Cabe derivar de esta observación, por lo demás muy palmaria, una explicación del renovado prestigio de la figura del lector y de su creciente fetichización. Y cabe derivar, a su vez, una explicación de la fascinación que, en lógica correspondencia, ejerce la figura del escritor. Pues, tanto como a leer, internet obliga a escribir, y del hábito de hacerlo se desprende espontáneamente el placer de hacerlo; un placer ligado, por lo demás, al de ser leído, experiencia esta última que antaño, con la escritura epistolar, se limitaba a un número muy restringido de interlocutores, pero que internet permite que se multiplique, potenciando la labilidad entre escritura privada y escritura pública, y propiciando de este modo la fantasía de instituirse uno mismo en escritor público.
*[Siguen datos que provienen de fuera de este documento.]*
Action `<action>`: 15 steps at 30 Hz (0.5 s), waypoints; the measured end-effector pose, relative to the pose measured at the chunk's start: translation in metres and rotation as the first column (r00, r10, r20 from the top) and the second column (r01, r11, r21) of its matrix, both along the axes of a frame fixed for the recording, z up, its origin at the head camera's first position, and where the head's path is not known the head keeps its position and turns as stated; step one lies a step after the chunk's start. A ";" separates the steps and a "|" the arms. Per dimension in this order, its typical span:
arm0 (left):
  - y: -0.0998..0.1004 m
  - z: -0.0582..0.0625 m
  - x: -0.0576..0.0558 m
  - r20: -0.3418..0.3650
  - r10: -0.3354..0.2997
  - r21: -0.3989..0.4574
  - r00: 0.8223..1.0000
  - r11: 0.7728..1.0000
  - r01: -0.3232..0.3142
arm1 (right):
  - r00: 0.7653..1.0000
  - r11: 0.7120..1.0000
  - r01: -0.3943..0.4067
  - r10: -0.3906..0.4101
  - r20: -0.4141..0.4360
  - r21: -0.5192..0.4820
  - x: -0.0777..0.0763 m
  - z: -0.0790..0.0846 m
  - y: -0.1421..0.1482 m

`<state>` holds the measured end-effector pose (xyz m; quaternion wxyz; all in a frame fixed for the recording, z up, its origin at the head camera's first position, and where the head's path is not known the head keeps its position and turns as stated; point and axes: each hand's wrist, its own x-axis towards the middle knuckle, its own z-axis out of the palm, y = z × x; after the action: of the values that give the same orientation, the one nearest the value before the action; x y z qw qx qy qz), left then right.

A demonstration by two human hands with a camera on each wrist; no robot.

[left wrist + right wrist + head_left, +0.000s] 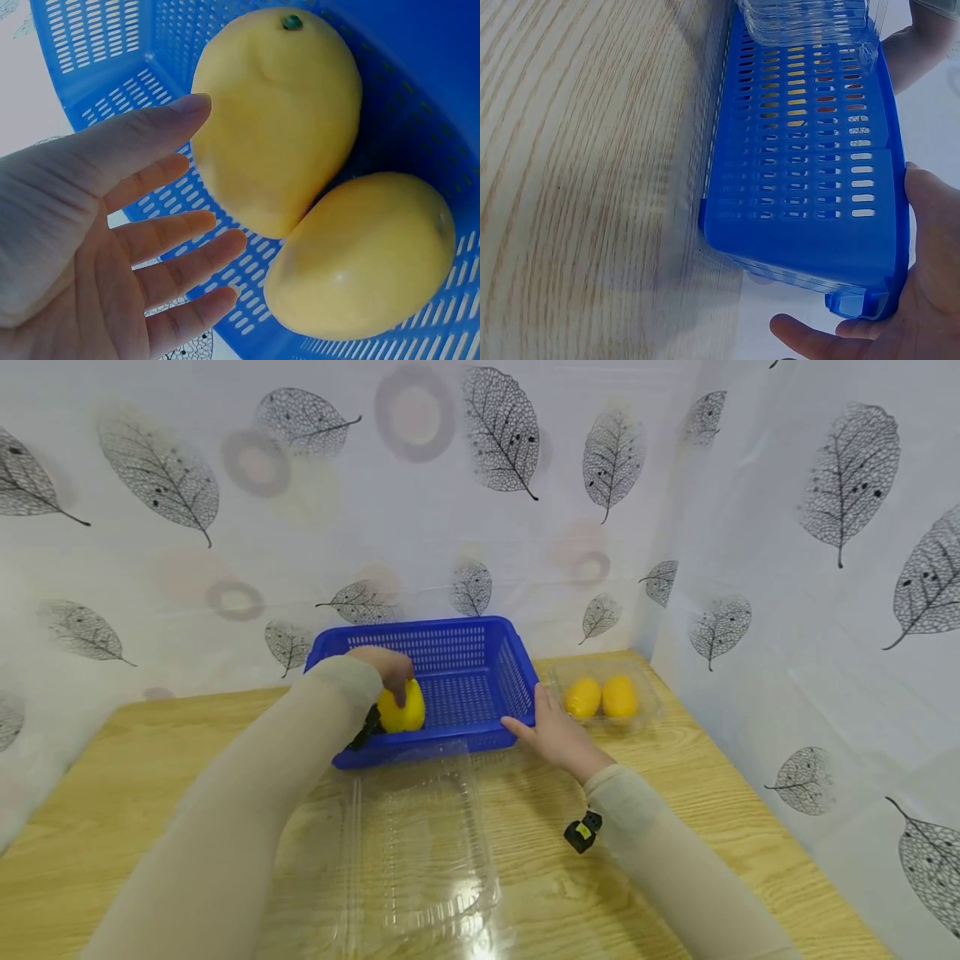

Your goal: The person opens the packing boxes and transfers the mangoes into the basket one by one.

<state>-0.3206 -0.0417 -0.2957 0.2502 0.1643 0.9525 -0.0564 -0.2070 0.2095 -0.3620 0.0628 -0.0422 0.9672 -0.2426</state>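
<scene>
My left hand is over the left part of a blue plastic basket, beside a yellow mango-like fruit. In the left wrist view, the left hand has its fingers spread and its thumb tip at the edge of a large yellow fruit with a green stem end. Whether the thumb touches it I cannot tell. A second yellow fruit lies against the first in the basket. My right hand rests at the basket's right front corner, thumb at the rim, fingers extended.
A clear plastic container lies on the wooden table in front of the basket. To the right, another clear box holds two orange-yellow fruits. A leaf-printed curtain hangs behind and to the right.
</scene>
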 end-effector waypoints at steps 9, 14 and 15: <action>-0.013 0.012 0.003 0.031 0.022 0.055 0.999 0.998 -0.024 | 1.000 1.000 0.002 -0.002 0.003 -0.010 0.002 0.002 -0.002; -0.018 0.015 0.006 0.030 0.018 0.066 0.999 0.998 -0.020 | 1.000 1.000 -0.005 0.005 0.002 -0.006 0.001 0.001 -0.001; -0.019 0.017 0.007 0.027 0.007 0.065 1.000 0.998 -0.009 | 1.000 1.000 -0.006 0.006 0.003 -0.007 0.002 0.001 -0.001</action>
<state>-0.3138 -0.0610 -0.2790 0.2574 0.1694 0.9511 -0.0221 -0.2055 0.2083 -0.3607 0.0647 -0.0448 0.9661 -0.2458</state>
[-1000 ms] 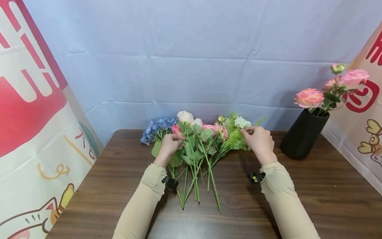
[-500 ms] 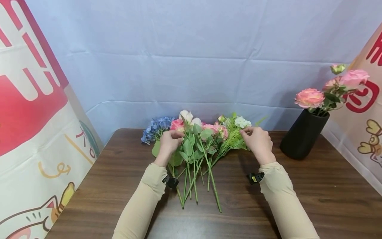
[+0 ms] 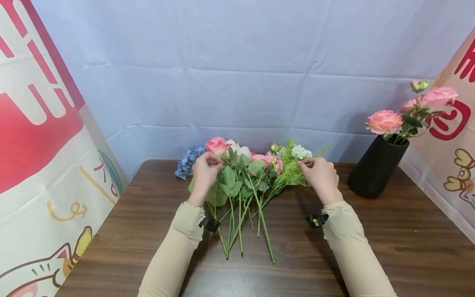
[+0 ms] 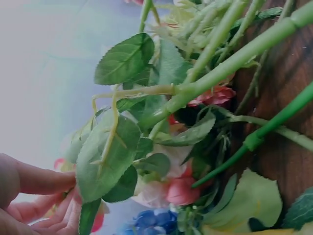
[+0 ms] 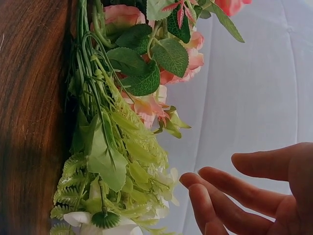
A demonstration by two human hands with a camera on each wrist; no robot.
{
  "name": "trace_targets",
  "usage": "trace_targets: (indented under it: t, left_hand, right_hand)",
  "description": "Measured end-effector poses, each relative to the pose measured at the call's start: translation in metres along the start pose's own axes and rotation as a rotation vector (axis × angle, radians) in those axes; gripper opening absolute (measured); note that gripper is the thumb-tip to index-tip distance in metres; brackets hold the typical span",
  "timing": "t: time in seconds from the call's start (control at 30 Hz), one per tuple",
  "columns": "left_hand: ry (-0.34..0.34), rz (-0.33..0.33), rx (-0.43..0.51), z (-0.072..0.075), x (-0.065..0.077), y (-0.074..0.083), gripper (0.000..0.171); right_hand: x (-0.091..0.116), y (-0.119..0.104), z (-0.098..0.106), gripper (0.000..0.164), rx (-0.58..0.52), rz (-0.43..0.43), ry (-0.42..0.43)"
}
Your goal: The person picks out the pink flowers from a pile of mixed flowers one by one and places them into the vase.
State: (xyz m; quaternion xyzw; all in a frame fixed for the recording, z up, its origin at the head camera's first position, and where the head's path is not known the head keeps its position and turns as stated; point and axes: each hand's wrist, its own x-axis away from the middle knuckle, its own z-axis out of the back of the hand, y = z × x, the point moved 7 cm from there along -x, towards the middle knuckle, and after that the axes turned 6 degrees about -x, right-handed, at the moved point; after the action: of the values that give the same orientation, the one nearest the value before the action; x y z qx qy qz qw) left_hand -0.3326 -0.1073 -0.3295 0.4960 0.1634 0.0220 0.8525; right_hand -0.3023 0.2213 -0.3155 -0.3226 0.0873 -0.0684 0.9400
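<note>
My left hand [image 3: 205, 172] is at the left side of a pile of flowers, thumb and fingertips pinching the stem of a pink rose [image 3: 217, 145] close under its bloom. Green leaves [image 4: 108, 155] of the stem hang in front of those fingertips in the left wrist view. A blue hydrangea [image 3: 189, 163] lies to the left of this hand, and white blooms [image 3: 239, 149] sit just right of it. My right hand [image 3: 322, 177] is beside the light green foliage [image 3: 290, 170] and the white flower cluster [image 3: 301, 152], its fingers [image 5: 227, 200] loosely bent and apart from the thumb, holding nothing.
At the right stands a black vase [image 3: 375, 169] with several pink flowers [image 3: 384, 122] in it. Bare green stems [image 3: 265, 231] point toward the front of the brown wooden table [image 3: 297, 264]. A pale blue cloth [image 3: 237, 90] hangs behind, with printed curtains [image 3: 41, 123] at the sides.
My left hand has shifted slightly left and up, and the pink rose has come with it, now partly over the blue hydrangea and white blooms. The right hand has barely moved.
</note>
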Motion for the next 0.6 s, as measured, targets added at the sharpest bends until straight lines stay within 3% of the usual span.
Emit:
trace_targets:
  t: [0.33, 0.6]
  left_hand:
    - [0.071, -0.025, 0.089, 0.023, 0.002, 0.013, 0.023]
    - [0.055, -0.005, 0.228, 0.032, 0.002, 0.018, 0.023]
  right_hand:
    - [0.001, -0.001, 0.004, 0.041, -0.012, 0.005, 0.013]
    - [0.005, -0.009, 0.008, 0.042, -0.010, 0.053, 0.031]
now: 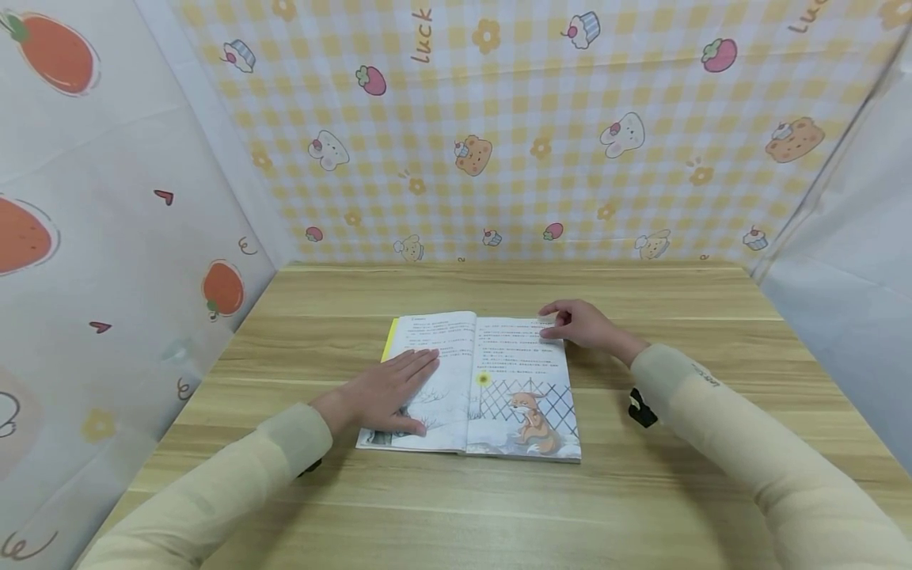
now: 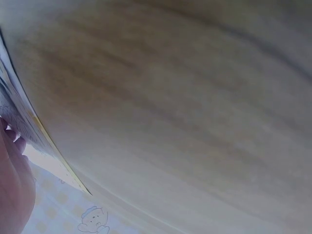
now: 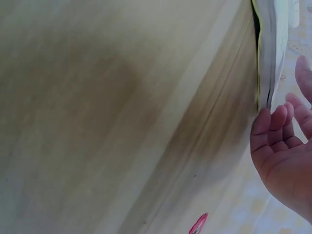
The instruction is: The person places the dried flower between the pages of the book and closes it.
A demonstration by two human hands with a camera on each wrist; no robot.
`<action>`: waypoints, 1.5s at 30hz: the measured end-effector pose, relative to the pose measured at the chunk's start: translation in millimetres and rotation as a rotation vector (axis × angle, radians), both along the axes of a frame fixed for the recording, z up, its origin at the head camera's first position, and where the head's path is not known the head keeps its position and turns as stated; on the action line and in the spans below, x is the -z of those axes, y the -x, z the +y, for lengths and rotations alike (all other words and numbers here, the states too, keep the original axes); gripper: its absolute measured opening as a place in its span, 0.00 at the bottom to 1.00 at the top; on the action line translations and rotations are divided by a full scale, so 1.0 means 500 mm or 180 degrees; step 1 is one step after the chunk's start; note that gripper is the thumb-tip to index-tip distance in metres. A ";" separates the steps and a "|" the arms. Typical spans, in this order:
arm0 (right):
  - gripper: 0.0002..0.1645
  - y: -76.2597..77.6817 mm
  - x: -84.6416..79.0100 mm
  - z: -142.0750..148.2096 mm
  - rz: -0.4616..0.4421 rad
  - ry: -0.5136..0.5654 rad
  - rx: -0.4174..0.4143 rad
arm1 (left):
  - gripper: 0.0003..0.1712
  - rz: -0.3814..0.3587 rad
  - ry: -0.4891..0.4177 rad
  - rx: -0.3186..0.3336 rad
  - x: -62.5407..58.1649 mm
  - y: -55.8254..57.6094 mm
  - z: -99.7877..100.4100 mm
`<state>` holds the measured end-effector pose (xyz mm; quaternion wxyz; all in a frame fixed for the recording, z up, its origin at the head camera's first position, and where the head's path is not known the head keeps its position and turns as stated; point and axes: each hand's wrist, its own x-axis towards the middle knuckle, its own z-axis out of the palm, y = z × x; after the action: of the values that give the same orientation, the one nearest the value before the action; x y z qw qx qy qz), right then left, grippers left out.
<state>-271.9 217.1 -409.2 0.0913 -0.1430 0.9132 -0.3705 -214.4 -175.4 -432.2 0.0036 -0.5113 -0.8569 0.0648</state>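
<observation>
An open picture book [image 1: 516, 352] lies on the wooden table, with text on both pages and a fox drawing at the lower right. My left hand [image 1: 388, 392] rests flat on the left page, its fingers pointing up and right. At the upper right corner of the book is my right hand [image 1: 586, 326], fingers bent and thumb apart from the forefinger. In the right wrist view, the lower fingers of the right hand [image 3: 285, 151] touch the book's page edges [image 3: 266, 58]. Only part of the left hand [image 2: 14, 187] shows in the left wrist view.
Wood-grain tabletop [image 1: 499, 514] surrounds the book. A yellow checked cloth [image 1: 527, 190] hangs behind the table, and a white printed sheet [image 1: 142, 261] hangs on the left. A black strap piece [image 1: 642, 408] shows beside the right sleeve.
</observation>
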 end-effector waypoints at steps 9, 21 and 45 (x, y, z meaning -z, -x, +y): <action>0.32 0.004 0.004 0.010 -0.0215 -0.0142 0.0042 | 0.61 -0.0018 0.0029 -0.0029 0.000 0.000 -0.001; 0.32 0.003 0.012 0.011 -0.0219 -0.0249 0.0077 | 0.61 -0.0035 0.0048 -0.0047 0.004 0.001 -0.001; 0.18 -0.012 0.013 0.002 0.0020 0.0371 0.0729 | 0.61 -0.0111 0.0031 -0.0084 0.001 0.002 0.001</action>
<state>-265.8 218.1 -415.6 0.0371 -0.0439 0.9008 -0.4305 -215.6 -174.9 -432.9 -0.0147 -0.5010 -0.8632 0.0601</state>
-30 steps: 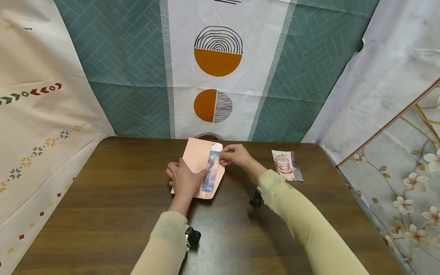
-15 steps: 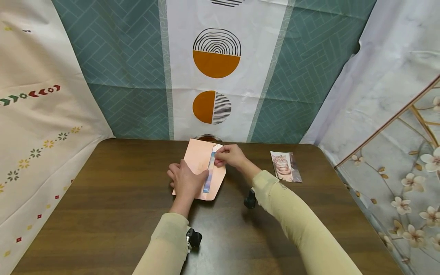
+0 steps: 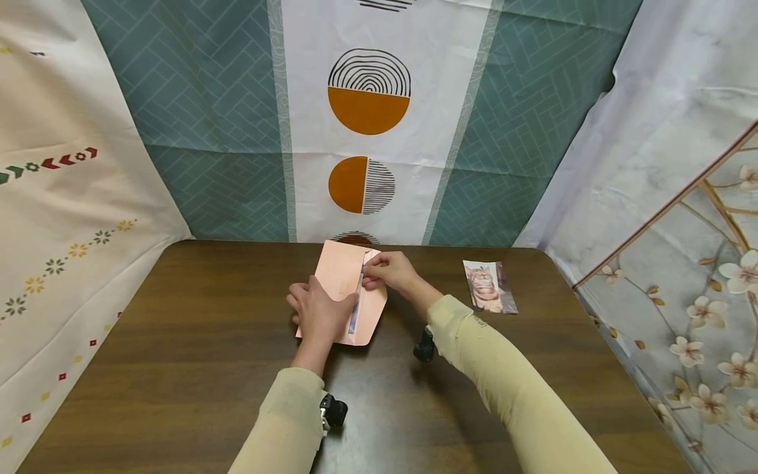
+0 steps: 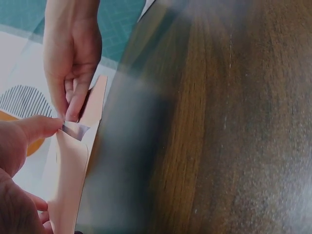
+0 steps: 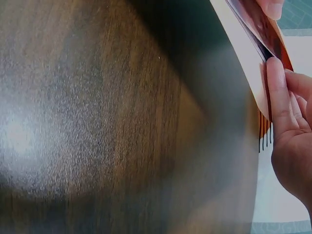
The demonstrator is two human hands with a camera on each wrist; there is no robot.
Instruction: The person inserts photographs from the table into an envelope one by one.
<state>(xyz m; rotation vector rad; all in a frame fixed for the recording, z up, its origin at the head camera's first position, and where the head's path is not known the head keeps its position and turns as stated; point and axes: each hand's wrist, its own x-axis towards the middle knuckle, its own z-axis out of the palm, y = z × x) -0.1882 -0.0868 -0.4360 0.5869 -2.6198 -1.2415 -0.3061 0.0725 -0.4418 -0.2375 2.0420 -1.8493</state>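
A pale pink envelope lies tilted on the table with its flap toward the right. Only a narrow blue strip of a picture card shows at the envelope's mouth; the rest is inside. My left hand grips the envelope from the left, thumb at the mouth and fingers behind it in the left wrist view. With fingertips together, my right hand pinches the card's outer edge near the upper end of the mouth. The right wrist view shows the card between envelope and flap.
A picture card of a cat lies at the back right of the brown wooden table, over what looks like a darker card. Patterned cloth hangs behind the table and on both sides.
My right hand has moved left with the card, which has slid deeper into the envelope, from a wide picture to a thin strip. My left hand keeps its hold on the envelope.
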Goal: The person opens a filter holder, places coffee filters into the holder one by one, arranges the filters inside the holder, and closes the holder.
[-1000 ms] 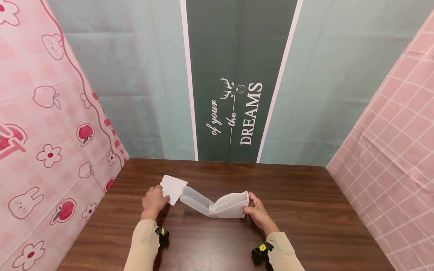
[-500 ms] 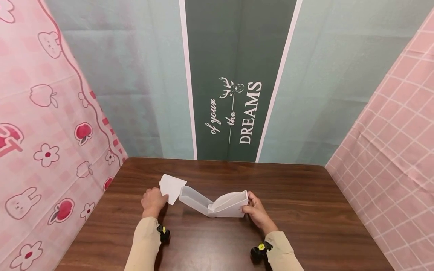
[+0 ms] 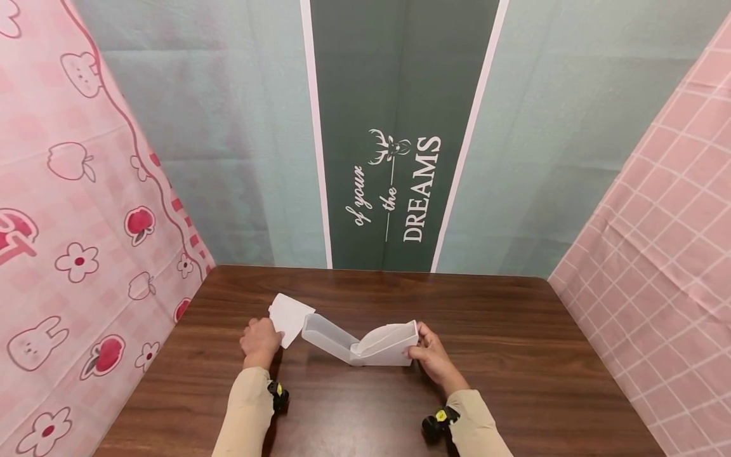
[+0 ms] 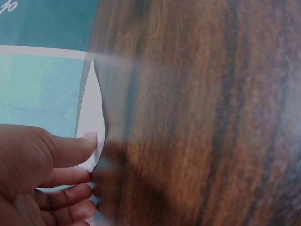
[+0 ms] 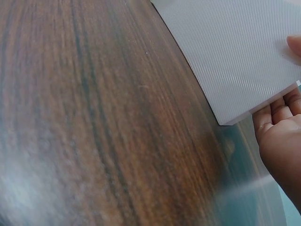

Tiene interés considerar si la ya mencionada proliferación -al menos en España- de pequeñas editoriales no constituye, en definitiva, y puestos a cerrar el círculo, una consecuencia lógica de la necesidad, por parte de los propios interesados, de dar curso a dicha fantasía, generando los cauces para hacerla realidad. El abarrotado mapa de microeditoriales sustentadas en su mayor parte en la autoexplotación de sus impulsores, habla de un intento de emancipación, por parte de los nuevos lectores y de los nuevos escritores, de las servidumbres de paso que impone la industria editorial (un asunto que trata también la novela de Apablaza). Pero conviene no equivocarse en la interpretación de este dato: lo que subyace a este movimiento de emancipación no es, en la mayoría de los casos, una verdadera propuesta de alteridad, sino más bien la búsqueda de un atajo mediante el cual llegar antes adonde se aspira a figurar: el viejo sistema de las letras, en el que, vaya por dónde, unos y otros buscan brillar y ser canonizados.